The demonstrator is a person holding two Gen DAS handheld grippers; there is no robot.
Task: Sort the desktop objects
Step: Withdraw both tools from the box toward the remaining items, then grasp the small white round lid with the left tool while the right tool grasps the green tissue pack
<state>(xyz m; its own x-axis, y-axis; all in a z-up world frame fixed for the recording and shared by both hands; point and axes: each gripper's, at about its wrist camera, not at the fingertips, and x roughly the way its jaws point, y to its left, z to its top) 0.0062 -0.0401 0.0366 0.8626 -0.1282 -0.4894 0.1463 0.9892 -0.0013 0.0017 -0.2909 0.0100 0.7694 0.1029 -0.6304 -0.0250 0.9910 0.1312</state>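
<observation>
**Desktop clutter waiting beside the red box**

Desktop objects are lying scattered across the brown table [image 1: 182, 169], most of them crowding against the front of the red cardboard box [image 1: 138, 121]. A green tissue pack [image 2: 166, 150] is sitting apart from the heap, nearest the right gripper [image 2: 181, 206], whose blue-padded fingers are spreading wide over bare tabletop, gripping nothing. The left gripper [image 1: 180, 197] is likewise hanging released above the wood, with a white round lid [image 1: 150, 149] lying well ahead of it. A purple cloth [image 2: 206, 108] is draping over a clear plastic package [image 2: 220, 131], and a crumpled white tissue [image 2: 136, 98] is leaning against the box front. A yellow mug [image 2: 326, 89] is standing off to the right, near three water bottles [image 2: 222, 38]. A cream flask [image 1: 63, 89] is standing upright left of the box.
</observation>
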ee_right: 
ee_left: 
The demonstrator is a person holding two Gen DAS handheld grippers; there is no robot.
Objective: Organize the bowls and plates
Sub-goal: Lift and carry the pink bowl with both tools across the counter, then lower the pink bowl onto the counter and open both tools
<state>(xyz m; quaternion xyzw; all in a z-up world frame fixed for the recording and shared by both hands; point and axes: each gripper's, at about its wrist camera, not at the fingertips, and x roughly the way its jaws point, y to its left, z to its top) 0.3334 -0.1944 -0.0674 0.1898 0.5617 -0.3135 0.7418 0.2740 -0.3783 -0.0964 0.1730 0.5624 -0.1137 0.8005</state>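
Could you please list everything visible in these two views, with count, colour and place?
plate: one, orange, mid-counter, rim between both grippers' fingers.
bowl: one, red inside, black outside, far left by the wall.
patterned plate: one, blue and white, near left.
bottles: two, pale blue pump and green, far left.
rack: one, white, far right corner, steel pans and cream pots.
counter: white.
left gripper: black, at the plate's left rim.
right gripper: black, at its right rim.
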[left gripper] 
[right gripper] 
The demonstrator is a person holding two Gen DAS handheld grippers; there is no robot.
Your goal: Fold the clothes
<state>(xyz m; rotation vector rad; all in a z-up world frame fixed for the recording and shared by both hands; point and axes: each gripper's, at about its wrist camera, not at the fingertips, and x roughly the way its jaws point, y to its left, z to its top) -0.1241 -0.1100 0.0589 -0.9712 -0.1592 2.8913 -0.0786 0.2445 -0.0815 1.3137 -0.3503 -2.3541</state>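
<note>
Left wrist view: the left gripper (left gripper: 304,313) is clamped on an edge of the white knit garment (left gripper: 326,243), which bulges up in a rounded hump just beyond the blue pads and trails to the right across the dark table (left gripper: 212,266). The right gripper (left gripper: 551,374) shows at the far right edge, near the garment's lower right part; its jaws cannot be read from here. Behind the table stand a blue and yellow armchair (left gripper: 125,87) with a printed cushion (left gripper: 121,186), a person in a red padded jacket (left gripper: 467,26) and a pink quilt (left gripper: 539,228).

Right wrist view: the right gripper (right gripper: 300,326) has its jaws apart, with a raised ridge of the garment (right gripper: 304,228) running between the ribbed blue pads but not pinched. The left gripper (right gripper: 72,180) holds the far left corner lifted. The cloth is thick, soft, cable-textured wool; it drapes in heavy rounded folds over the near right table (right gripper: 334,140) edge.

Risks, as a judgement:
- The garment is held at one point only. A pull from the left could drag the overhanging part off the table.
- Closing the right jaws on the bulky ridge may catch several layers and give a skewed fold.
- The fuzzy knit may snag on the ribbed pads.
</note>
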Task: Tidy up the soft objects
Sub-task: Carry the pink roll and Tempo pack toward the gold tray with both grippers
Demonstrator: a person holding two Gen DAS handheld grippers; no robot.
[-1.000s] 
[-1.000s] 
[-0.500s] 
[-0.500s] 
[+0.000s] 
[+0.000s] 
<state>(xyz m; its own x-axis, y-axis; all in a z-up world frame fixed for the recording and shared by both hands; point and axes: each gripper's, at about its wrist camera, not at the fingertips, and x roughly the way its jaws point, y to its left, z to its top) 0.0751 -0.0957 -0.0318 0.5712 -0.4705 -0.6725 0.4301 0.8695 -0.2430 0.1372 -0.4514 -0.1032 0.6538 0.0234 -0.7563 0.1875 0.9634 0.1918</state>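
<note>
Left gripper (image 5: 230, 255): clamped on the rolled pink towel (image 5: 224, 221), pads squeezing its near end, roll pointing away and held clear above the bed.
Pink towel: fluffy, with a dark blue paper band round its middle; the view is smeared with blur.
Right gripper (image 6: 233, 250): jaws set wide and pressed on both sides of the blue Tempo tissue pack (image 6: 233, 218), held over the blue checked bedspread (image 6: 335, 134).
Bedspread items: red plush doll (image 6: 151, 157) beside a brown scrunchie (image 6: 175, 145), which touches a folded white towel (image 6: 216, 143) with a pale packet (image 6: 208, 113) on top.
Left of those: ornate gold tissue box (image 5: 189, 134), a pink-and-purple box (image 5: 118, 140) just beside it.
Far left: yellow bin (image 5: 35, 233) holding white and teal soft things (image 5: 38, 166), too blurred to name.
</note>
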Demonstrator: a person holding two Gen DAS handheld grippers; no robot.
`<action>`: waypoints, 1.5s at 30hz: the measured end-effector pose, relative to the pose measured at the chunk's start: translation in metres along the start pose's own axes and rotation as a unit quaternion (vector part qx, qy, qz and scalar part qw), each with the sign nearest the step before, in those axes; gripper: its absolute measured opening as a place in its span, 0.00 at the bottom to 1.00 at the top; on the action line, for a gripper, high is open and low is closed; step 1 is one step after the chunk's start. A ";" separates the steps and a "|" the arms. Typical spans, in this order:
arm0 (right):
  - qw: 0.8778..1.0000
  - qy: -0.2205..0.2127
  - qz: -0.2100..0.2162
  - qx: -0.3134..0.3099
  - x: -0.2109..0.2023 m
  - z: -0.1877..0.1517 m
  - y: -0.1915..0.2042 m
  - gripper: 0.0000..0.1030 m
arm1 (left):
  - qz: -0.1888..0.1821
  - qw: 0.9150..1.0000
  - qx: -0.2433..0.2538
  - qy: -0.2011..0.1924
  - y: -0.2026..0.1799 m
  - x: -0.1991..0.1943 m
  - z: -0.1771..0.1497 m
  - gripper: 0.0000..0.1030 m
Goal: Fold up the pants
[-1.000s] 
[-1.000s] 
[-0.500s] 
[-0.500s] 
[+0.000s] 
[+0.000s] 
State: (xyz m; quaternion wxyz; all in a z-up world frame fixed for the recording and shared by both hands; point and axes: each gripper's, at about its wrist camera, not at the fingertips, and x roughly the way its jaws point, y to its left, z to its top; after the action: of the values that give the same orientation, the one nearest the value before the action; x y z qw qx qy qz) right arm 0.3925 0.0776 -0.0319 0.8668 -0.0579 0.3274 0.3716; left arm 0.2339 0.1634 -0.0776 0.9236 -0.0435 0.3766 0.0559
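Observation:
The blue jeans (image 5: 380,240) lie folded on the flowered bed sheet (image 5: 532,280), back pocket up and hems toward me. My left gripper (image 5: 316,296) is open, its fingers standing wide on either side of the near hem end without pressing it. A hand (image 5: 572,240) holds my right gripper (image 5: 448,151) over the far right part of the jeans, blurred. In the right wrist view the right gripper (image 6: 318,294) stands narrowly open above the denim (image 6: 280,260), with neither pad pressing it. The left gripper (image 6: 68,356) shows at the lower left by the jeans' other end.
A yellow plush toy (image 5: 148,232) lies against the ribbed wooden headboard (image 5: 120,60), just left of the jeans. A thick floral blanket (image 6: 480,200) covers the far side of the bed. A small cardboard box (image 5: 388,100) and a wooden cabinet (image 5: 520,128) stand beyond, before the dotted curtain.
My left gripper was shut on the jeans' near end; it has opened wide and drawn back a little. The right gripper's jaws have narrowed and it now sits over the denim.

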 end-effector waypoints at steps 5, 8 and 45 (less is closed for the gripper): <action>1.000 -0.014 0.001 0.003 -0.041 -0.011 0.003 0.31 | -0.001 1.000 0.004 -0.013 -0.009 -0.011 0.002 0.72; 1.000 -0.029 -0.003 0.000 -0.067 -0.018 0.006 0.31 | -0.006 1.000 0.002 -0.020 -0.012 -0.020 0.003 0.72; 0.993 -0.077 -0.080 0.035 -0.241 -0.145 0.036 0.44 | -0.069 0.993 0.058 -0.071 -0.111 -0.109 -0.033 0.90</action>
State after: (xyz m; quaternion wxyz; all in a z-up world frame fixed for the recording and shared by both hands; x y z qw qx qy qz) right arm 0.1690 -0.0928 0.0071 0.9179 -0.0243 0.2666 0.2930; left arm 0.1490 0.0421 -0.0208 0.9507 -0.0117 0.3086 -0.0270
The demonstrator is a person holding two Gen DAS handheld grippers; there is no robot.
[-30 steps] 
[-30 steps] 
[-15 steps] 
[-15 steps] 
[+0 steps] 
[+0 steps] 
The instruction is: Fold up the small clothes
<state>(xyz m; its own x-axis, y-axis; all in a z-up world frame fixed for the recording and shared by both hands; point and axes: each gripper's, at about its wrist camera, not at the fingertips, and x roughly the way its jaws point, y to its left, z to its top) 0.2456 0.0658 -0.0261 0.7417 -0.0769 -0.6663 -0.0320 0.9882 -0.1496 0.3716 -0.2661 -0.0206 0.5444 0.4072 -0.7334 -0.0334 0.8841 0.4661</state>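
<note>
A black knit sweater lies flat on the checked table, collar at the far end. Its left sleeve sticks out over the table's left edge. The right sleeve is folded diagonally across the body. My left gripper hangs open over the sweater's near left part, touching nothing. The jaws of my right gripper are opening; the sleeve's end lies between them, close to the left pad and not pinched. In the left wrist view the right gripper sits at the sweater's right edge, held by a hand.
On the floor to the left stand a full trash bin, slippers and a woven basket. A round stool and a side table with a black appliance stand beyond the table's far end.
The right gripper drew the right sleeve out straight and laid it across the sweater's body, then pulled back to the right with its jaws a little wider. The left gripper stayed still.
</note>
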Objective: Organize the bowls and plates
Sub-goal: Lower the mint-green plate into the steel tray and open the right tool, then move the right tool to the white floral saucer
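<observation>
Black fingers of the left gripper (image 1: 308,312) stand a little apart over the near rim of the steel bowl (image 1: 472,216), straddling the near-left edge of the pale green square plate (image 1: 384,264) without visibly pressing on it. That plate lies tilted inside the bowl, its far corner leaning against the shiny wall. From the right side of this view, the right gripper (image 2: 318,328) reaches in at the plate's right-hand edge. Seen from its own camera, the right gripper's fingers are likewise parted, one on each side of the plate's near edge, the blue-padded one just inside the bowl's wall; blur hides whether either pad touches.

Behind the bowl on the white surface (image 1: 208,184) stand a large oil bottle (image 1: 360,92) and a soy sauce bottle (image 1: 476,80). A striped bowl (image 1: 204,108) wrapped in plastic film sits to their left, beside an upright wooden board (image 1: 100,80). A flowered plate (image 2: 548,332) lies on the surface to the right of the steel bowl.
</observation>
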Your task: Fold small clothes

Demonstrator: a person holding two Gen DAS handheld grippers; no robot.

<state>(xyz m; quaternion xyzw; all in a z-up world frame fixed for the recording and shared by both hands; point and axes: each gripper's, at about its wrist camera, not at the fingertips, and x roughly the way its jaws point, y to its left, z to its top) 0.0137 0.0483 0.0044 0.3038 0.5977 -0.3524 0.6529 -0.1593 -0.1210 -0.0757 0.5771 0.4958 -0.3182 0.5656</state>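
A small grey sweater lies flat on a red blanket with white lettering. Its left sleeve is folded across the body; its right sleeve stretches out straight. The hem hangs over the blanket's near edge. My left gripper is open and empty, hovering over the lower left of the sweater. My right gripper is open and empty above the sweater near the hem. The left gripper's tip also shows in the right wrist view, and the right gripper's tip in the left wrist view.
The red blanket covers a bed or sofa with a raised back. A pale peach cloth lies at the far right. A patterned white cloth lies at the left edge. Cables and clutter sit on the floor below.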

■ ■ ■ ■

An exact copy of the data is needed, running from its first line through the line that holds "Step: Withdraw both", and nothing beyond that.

Written response:
The demonstrator is a person holding two Gen DAS handheld grippers; there is no robot.
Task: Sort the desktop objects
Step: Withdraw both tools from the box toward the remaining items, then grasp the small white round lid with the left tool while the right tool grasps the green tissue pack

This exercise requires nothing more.